• [Instructions to follow]:
Go through the lines below one by one and count those holding the string "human". Give the count alone.

• [Records for the task]:
'''

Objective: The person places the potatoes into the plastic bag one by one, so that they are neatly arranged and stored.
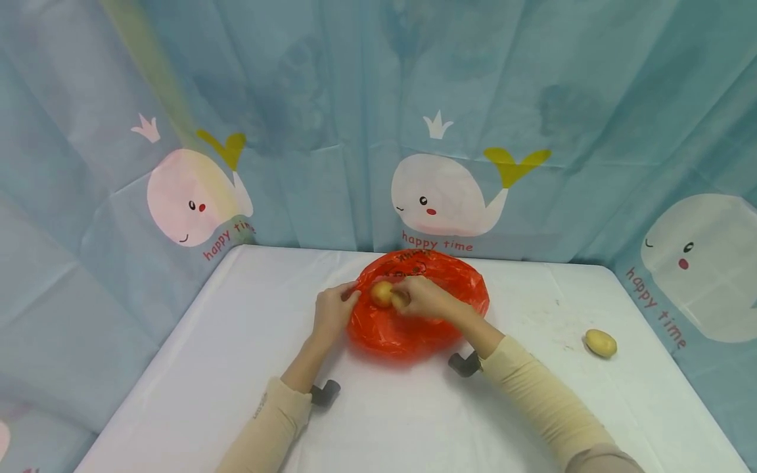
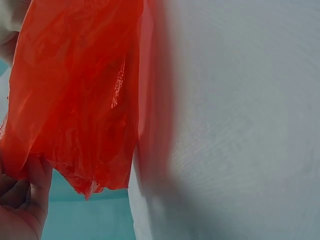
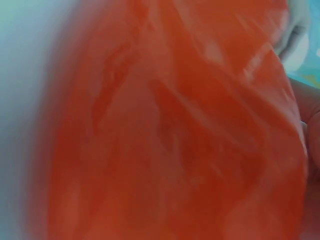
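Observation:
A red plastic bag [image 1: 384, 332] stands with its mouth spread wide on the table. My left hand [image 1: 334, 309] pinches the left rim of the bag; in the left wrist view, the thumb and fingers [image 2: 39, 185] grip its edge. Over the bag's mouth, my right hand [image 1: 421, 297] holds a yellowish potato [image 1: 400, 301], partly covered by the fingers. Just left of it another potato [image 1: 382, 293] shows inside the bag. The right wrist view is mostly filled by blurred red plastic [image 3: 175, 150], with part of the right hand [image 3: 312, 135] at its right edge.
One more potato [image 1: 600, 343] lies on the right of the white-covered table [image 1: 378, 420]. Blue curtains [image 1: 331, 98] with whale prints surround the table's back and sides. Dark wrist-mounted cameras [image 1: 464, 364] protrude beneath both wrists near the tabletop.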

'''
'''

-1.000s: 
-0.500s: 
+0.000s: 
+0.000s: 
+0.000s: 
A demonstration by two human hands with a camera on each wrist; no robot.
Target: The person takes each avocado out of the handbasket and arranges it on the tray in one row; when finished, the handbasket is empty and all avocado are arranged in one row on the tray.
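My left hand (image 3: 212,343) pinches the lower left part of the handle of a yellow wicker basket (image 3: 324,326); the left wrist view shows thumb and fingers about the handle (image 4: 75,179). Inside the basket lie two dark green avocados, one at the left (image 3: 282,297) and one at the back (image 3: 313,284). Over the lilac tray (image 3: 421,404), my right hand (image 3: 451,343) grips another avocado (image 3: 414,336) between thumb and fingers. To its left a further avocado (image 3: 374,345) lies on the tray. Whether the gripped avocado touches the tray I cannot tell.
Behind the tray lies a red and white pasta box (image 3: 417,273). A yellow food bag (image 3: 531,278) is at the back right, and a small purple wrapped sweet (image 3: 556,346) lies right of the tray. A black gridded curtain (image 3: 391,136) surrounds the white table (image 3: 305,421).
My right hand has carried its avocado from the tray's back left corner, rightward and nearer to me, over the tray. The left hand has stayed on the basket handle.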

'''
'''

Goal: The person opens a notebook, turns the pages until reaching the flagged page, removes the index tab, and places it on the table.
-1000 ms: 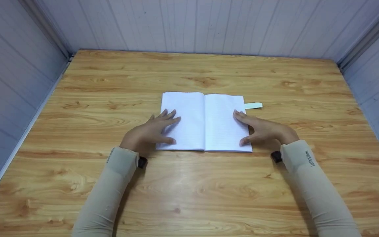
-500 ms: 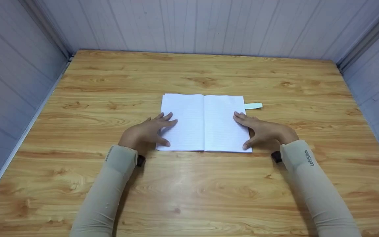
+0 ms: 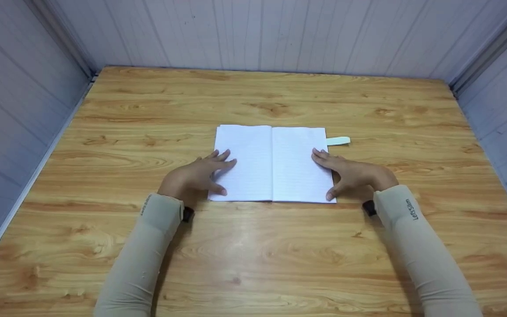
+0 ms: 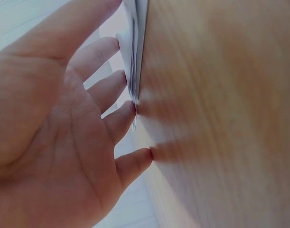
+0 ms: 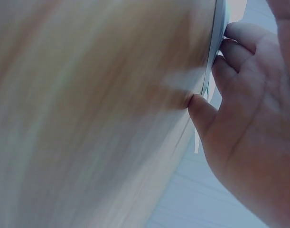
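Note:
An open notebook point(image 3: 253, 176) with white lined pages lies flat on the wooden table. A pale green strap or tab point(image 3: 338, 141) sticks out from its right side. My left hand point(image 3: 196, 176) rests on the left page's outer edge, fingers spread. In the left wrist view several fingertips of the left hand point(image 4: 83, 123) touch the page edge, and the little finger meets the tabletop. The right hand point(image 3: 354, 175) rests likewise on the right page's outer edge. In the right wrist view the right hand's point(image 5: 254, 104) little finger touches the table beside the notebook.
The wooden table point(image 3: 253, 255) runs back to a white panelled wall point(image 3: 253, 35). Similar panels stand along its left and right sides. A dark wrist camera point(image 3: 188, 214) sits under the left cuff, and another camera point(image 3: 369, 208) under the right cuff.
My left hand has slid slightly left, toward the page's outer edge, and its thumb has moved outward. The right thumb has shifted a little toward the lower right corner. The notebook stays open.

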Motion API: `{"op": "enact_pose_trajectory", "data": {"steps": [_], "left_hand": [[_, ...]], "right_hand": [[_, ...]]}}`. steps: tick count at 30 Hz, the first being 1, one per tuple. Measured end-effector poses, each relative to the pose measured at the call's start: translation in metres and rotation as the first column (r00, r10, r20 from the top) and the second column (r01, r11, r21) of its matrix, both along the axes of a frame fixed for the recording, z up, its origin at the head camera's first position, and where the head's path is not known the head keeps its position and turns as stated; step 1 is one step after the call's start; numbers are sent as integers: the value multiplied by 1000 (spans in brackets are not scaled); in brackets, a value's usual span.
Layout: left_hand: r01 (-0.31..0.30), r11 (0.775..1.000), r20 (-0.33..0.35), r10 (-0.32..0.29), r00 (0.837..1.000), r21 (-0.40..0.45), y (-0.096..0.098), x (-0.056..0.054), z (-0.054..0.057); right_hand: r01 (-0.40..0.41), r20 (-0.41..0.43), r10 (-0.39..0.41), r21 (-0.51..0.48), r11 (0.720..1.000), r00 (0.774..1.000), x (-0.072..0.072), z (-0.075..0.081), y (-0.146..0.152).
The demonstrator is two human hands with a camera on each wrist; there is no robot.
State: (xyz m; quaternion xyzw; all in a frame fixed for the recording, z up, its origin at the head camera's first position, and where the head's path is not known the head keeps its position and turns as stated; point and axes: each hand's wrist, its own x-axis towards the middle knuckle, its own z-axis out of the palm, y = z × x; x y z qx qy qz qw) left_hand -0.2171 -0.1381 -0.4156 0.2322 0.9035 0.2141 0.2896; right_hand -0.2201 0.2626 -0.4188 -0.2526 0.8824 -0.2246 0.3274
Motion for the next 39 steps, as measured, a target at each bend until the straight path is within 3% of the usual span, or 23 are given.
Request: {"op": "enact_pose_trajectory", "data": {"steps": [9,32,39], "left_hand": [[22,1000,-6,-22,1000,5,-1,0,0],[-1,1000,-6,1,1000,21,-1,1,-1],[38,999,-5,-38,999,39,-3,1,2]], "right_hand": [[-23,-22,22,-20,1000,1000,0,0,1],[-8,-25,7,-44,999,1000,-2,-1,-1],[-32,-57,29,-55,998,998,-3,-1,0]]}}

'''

• [Exercise result]:
2